=== WHAT IS EXPECTED ===
Take the line that contains "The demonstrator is" and each line after it to the end of the material below, and return them exactly, minus the pictures.
....
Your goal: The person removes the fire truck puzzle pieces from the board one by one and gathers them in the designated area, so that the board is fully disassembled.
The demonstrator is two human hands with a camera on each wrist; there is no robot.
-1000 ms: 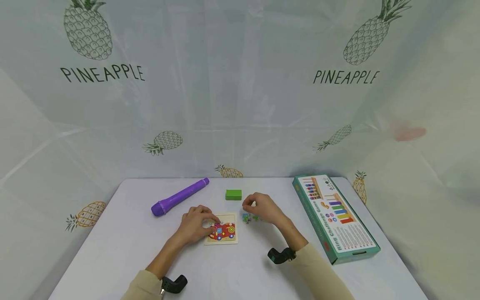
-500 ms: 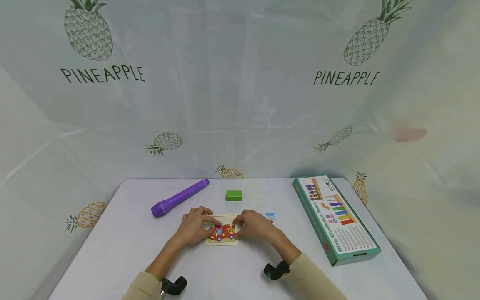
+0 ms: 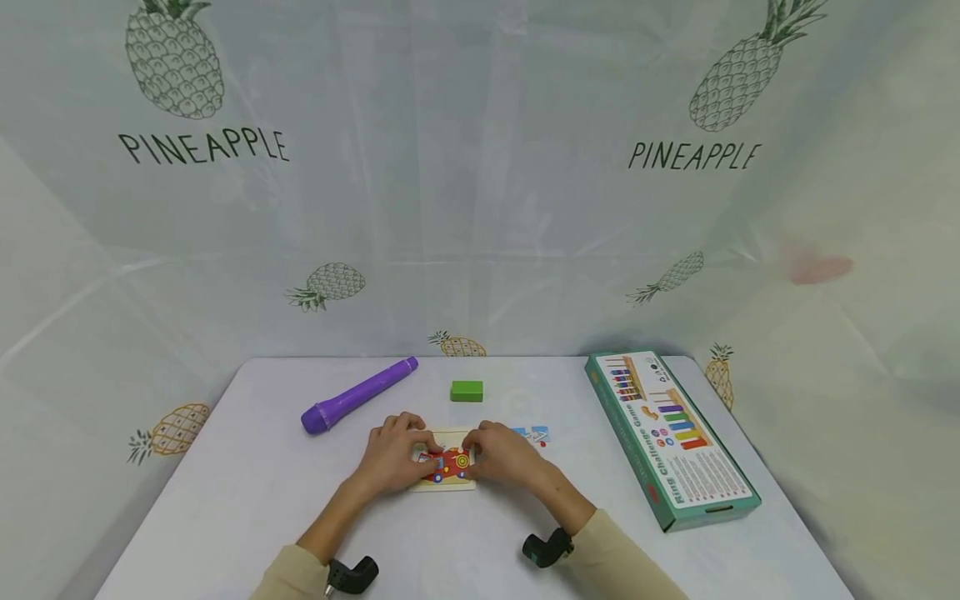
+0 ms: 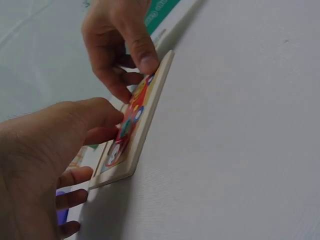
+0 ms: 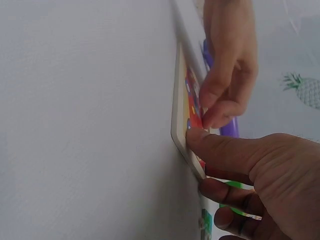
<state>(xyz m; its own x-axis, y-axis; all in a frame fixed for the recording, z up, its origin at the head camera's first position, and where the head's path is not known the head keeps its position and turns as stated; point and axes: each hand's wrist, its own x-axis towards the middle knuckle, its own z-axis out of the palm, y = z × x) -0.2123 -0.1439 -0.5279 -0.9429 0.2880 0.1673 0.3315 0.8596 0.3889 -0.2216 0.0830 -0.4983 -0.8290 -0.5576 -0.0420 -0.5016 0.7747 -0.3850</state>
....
=== TASK OUTPUT ===
The demonstrator is two human hands with a camera on each wrist; there is no robot.
-1000 ms: 
-500 ms: 
+0 ms: 
+0 ms: 
+0 ms: 
<state>(xyz m; its own x-axis, y-axis; all in a frame fixed for the recording, z up, its origin at the head camera's first position, and where the head's path is not known the head keeps its position and turns as stated; point and axes: each hand's wrist, its own x-axis towards the middle knuckle, its own z-axis out of the palm, y = z × x) -0.2123 -0.1439 -0.5279 -0.9429 0.2880 0.1673 0.3315 0.8596 0.3889 -0.2216 0.0830 -0.4983 -0.8290 -0.5576 -0.0420 -0.5016 0.7747 -0.3850</state>

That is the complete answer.